Topics include: the intuitive concept of sets, and the paradoxes arising from it; type theory and the cumulative hierarchy of sets; the Zermelo-Fraenkel axioms for sets theory; set-theoretic representations of the fundamental concepts of mathematics (such as functions, numbers), and of the basic proof principles for these concepts (e.g. mathematical induction); infinite cardinal and ordinal numbers and their arithmetic; transfinite induction; the axioms of choice and its equivalent formulations (e.g. Zorn's Lemma). If time permits, we may discuss some advanced topics, such as Gödel's incompleteness theorems or the independence of the continuum hypothesis from the axioms of set theory.

Prerequisites: The official prerequisite, "Math 412 or 451 or equivalent experience with abstract mathematics," means that students should be comfortable with writing mathematical proofs. No specific knowledge of set theory will be presupposed.

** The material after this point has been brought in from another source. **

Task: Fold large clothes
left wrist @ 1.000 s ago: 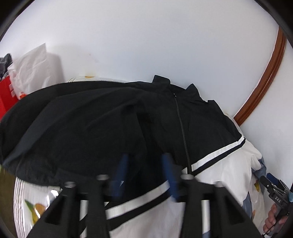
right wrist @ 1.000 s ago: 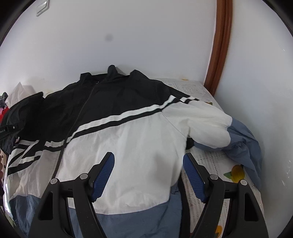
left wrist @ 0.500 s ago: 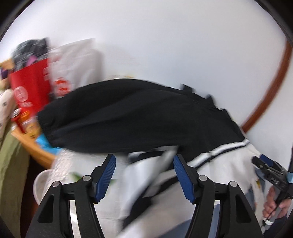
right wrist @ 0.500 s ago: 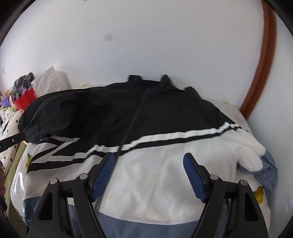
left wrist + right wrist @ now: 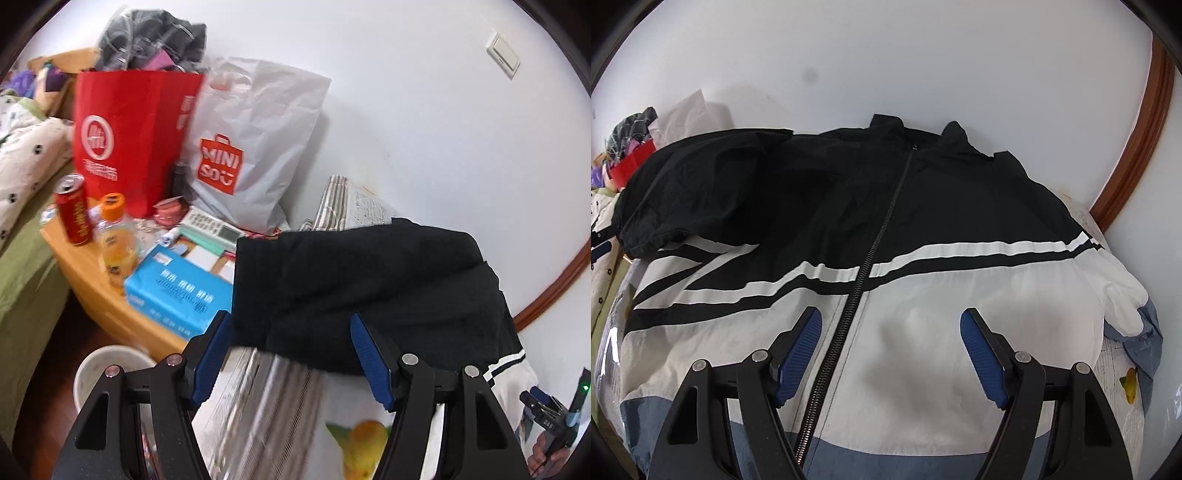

Course Work: We will have two in-class (1 hour) midterms, probably on February 10 and March 19. The final exam will be on April 26, from 4-6pm. There will also be regular homework assignments, which will be collected in class.

Grading: Grades will be based on exam performance. Each midterm counts 30% and the final 50%. Out of these 110%, the lowest 10% will be dropped. In borderline cases, homework will be the tie-breaker.

Textbook: Herbert B. Enderton. Elements of Set Theory. Academic Press.

Office Hours: Mon 3-4 in the Math Lab (B860 EH), Wed 3-4 in my office (3847 EH). Phone: 763-0292. Email: selinger@mathstat.dal.ca.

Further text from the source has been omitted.